Operating and Runtime Systems Towards an Efficient and Secure Edge

Located near user data, the edge is a preferred place for executing latency and security-sensitive tasks such as sensor data harvesting and processing. For instance, a smart speaker interacts with user speeches impromptu; it does so by running Natural Language Processing (NLP) inferences purely on device without transmitting the captured personal audio to the cloud for crucially preserving user privacy.

However, existing operating and runtime systems are inadequate in executing such tasks efficiently or securely. First, they suffer from poor efficiency. Design inefficacies in kernel and machine learning inference runtime have incurred large CPU idle epochs and correspondingly led to significant energy and memory inefficiency, which are crucial for the resource-constrained edge.

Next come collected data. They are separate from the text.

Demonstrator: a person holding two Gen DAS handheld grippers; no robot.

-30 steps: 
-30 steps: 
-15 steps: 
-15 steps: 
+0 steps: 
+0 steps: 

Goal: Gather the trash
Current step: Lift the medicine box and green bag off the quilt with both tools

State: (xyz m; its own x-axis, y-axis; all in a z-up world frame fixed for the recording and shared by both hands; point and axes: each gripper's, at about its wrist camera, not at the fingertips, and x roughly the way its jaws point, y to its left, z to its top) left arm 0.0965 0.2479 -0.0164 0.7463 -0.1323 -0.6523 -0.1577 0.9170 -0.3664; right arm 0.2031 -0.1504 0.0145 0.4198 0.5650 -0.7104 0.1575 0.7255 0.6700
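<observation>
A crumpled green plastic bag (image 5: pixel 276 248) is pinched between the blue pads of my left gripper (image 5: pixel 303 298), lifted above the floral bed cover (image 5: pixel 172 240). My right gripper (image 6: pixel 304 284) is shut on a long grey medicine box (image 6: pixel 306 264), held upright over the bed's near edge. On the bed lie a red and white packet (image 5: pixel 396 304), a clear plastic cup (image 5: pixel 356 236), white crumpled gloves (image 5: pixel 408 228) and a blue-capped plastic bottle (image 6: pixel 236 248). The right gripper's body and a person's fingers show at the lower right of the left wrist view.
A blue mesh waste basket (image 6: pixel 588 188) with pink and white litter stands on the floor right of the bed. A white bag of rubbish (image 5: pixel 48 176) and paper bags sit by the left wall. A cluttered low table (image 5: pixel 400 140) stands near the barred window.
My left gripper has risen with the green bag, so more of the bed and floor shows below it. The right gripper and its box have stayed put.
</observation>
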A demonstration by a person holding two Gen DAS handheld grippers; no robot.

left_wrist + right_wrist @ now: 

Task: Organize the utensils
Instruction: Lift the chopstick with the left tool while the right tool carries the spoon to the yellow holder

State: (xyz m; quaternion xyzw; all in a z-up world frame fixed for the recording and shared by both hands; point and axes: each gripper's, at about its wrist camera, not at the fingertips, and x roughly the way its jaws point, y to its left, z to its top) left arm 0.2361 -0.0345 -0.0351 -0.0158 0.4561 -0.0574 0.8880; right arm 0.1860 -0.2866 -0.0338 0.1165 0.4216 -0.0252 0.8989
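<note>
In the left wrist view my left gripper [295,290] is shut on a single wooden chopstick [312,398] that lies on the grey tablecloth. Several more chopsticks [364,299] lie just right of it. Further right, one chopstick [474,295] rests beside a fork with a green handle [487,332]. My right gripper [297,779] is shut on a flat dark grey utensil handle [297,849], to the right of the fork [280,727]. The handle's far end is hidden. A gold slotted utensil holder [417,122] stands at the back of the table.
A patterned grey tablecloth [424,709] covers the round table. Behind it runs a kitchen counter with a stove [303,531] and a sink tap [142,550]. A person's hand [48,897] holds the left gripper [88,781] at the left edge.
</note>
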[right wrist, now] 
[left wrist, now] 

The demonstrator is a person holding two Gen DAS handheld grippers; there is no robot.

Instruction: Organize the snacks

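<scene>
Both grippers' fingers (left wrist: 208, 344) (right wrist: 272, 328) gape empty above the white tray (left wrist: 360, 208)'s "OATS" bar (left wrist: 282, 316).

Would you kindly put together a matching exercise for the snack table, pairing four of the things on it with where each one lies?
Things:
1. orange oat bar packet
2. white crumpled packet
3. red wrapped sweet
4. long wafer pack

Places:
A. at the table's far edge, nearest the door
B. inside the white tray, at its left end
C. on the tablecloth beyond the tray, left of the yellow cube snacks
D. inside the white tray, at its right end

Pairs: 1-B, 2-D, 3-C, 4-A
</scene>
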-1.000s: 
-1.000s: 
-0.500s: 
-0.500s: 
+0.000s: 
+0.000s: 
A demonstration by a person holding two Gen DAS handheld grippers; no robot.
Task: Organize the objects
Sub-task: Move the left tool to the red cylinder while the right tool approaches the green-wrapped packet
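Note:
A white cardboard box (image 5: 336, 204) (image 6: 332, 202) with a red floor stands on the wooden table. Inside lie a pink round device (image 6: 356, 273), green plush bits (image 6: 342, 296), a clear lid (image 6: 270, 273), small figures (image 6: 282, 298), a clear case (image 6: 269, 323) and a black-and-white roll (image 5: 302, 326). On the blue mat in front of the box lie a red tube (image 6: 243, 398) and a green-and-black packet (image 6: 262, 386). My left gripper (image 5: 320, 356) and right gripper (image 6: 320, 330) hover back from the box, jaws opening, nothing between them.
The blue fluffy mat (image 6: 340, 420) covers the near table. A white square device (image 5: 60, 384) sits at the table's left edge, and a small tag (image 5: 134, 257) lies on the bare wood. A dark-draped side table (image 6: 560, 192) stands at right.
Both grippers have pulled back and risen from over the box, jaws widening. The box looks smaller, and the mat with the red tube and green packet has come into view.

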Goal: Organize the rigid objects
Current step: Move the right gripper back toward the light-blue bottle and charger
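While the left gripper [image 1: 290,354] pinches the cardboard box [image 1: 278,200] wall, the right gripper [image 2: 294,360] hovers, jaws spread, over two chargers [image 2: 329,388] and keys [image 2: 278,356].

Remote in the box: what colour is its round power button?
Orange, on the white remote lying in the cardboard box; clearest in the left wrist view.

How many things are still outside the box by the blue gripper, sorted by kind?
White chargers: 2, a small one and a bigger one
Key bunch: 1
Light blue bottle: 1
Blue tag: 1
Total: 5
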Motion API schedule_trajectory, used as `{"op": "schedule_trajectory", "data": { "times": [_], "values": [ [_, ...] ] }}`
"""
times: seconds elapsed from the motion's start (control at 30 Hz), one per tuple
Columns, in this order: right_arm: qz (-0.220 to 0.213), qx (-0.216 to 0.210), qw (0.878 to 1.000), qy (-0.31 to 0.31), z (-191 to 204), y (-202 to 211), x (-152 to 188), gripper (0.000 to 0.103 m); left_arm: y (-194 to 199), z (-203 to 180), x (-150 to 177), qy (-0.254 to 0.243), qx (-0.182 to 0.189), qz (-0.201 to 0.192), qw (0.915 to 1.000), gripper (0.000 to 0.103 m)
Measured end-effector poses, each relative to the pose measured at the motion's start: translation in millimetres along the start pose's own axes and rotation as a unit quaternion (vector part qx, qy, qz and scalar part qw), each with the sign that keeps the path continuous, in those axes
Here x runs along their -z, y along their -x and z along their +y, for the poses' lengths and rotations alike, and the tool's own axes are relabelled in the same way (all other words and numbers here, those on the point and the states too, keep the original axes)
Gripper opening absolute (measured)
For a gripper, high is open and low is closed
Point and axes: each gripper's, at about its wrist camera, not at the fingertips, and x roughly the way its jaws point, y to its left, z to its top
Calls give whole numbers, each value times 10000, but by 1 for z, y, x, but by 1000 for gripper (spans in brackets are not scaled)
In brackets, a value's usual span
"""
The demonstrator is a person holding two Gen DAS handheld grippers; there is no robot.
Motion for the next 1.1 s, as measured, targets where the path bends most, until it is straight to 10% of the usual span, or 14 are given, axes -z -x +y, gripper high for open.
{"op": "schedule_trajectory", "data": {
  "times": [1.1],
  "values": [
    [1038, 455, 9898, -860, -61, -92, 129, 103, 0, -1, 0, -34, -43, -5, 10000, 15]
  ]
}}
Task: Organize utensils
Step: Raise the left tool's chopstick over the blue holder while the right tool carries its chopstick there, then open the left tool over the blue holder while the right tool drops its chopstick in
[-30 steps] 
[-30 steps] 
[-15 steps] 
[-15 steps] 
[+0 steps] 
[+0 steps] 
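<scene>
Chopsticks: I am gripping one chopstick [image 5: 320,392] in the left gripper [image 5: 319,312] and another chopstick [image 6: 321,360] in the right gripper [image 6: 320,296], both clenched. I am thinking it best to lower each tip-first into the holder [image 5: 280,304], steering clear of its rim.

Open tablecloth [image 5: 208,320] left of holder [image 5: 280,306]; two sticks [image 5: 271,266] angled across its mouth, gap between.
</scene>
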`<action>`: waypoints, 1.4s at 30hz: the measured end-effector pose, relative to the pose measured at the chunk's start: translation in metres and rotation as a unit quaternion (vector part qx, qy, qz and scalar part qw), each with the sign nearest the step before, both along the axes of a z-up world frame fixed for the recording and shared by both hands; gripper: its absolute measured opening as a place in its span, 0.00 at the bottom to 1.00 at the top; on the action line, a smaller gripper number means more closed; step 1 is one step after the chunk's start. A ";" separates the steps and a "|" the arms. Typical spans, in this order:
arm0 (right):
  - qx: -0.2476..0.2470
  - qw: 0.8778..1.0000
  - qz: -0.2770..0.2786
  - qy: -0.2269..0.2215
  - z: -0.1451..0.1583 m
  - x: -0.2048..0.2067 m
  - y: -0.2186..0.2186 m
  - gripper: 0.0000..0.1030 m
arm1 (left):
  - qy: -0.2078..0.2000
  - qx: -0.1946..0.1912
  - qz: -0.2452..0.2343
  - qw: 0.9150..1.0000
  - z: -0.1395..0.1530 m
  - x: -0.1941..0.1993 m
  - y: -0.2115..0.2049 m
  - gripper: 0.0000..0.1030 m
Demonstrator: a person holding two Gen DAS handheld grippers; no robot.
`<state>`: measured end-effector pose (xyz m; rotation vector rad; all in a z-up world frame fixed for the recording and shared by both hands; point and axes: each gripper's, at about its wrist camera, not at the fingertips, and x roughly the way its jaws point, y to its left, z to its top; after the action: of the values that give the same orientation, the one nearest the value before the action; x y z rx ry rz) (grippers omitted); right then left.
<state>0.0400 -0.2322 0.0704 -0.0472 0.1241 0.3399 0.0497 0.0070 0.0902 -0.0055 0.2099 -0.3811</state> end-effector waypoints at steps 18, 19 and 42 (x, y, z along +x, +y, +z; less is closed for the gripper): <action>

Second, they lack support for Trusted Execution Environment (TEE). Designed to isolate and protect platform resources at the lowest level, a TEE (e.g. Arm TrustZone) executes security-sensitive code, oblivious to the OS. Yet, without mature filesystems or device drivers, the TEE inevitably relies on the OS by exposing the data and control path to the OS for execution on its behalf, creating security and privacy loopholes.

This dissertation shows that, by co-designing systems software with hardware and incorporating the app knowledge, it is possible to foster greater efficiency and security at the edge.

To this end, I present five systems in two parts. The first part addresses the efficiency problem. Starting with Power Sandbox, I endow the knowledge of energy consumption to apps at OS level, allowing them to reason about their own power and adapt towards greater efficiency accordingly. Then I will present Transkernel and STI, two systems that address the execution inefficiencies in kernel and machine learning runtime respectively. Through the two systems, I show that the key to greater efficiency is to eliminate CPU idling by specializing systems with respect to edge workloads and hardware. The second part introduces two systems Driverlet and Enigma, which enable TEE access to mature filesystems and complex devices for the first time. I will show that by intercepting at proper hardware/software boundaries, it is possible not only enable the practical use of TEE but also do so in a secure and private way. Together, the five systems compose a holistic tapestry of system designs towards a more efficient and secure edge.